How Sheldon Adelson Could Save $2.3 Billion Under Romney Tax Plan
The fact that Sheldon Adelson has pledged to spend $100 million this year toward Mitt Romney's election probably seems excessive to most Americans, no matter what their income is. But that could potentially be an investment with an incredible 2,200% return if the Republican presidential nominee takes the White House in November, according to a new report from the left-leaning Center for American Progress Action Fund.
Assuming Romney's tax reform proposals were put into place, the billionarie casino magnate Adelson potentially stands to receive tax cuts adding up to more than $2 billion in savings.
According to Seth Hanlon, the director of fiscal reform at the Center, the Romney tax plan would benefit Adelson in the following ways:
- Cut top tax rates, saving Adelson approximately $1.5 million on his annual compensation as chief executive of his casino company.

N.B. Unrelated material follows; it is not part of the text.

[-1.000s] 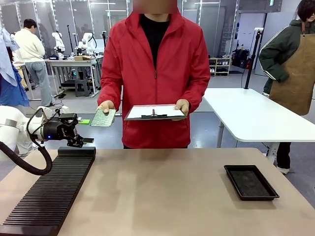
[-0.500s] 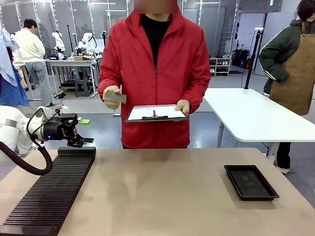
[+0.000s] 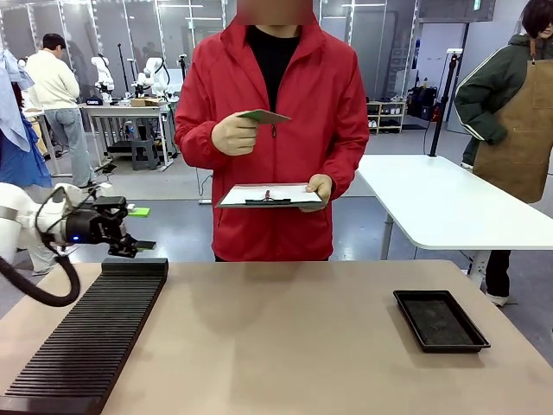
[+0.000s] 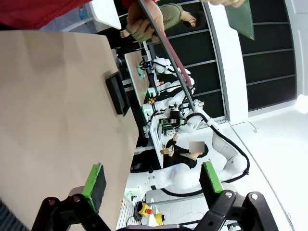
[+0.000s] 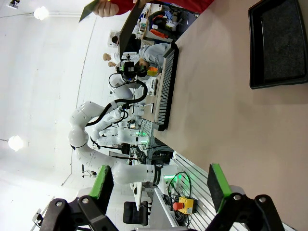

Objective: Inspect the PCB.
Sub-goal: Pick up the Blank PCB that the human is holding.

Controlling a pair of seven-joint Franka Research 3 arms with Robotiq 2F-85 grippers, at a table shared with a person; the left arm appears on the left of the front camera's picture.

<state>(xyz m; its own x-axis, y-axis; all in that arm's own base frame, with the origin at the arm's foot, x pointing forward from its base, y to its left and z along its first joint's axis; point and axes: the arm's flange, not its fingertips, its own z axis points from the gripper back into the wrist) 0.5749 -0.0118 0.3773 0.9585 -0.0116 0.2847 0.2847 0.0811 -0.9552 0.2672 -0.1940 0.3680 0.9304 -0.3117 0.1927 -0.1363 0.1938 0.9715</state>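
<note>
The person across the table holds the green PCB [image 3: 263,116] at chest height in one hand, nearly edge-on to me. It also appears as a green PCB [image 4: 239,17] and as a PCB [image 5: 91,8] in the wrist views. Their other hand holds a white clipboard [image 3: 270,195] at waist height. My left gripper [image 3: 143,228] hovers open over the far end of the ridged black rack [image 3: 86,337], well below and left of the board. Its green pads [image 4: 95,180] have nothing between them. My right gripper [image 5: 159,183] is open and holds nothing.
A black tray [image 3: 440,319] lies on the table's right side, also seen as the tray [image 5: 279,43] and the tray [image 4: 117,93]. The tan tabletop [image 3: 285,337] spreads between rack and tray. A white table [image 3: 449,203] and bystanders stand behind.
The person lifted the PCB from beside the clipboard up to chest height and turned it nearly edge-on. My left gripper drifted slightly left.
</note>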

- Maintain the special low rates on dividends, potentially saving Adelson nearly $120 million on a single year's worth of dividends, more than enough to recoup his political donations.
- Maintain the special low rates on capital gains, allowing Adelson to make back his political donations in capital gain tax cuts just by selling a fraction of his stock.
- Provide a tax windfall of an estimated $1.2 billion to Adelson's company, Las Vegas Sands Corp., on untaxed profits from its Asian casinos, as well as a tax exemption for future overseas profits. Adelson's casinos already enjoy a special foreign tax exemption from the Chinese administrative region of Macau, and Gov. Romney would make those foreign profits exempt from U.S. taxes as well.
- Eliminate the estate tax, potentially providing a staggering $8.9 billion windfall to Adelson's heirs.
Hanlon used public information regarding Adelson's income and wealth, and the profits of his company, Las Vegas Sands Corp., to estimate his potential tax savings. But, as the report notes, the publicly available information likely does not paint a full picture of Adelson's finances, particularly his annual income.
Over a four-year period, Adelson could, by the Center's estimate, receive about $6 million in tax cuts on his executive compensation alone, in addition to $476 million from tax cuts on dividends, and $1.2 billion in permanent tax exemptions for corporate overseas profits -- coming out to a total of $2.3 billion in tax savings.
But even that figure is dwarfed by the potential savings that could come Adelson's way -- or rather, his family's way -- via the elimination of the estate tax, a key part of Romney's tax reform proposal.
Until the end of this year, only estates valued at more than $5.12 million are subject to an estate tax up to a 35 percent top rate; unless there is congressional action on the issue, next year all estates worth more than $1 million will be subject to a top rate of 55 percent.
In comparison to President Barack Obama, who has proposed reinstating the estate tax at 2009 levels (those worth more than $3.5 million subject to tax, with a top rate of 45 percent), Romney said he would completely repeal the tax. For Adelson, who had a net worth estimated at $19.7 billion, his heirs would receive $8.9 billion from estate tax cuts under that plan. That's 89 times more than Adelson is planning on spending to put Romney in the White House.
According to the report, $8.9 billion could fund a variety of federal programs, including Pell Grants for more than 2 million students, the entire Head Start early education program, or all of the activities at the National Science Foundation for a year. Or, of course, it could be used to reduce that federal budget deficit we keep hearing about.
Romney has proposed permanently extending all of the George W. Bush era individual income tax rates, eliminating the taxation of investment income for most taxpayers, reducing the corporate income tax from 35 to 25 percent and allowing several tax provisions in the 2009 stimulus bill -- including those that particularly benefit the middle clas, such as the American Opportunity credit for higher education and the expansion of the earned income tax credit -- expire in 2013.
The nonpartisan Tax Policy Center reports the Romney plan would actually increase the tax burden on those making less than 200,000 per year (95 percent of the population) by more than $500.
"It is not mathematically possible to design a revenue-neutral plan that preserves current incentives for savings and investment and that does not result in a net tax cut for high-income taxpayers and a net tax increase for lower- and/or middle-income taxpayers under the assumptions we have described above. This means that even if tax expenditures are eliminated in a way designed to make the resulting tax system as progressive as possible, there would still be a shift in the tax burden of roughly $86 billion from those making over $200,000 to those making less than that amount," the organization reported.
Although Romney, over the weekend, told NBC's Meet The Press that his proposal would not ultimately cut taxes for the rich because it would eliminate loopholes that reduce their tax bills. But he has refused to identify just what loopholes he would eradicate.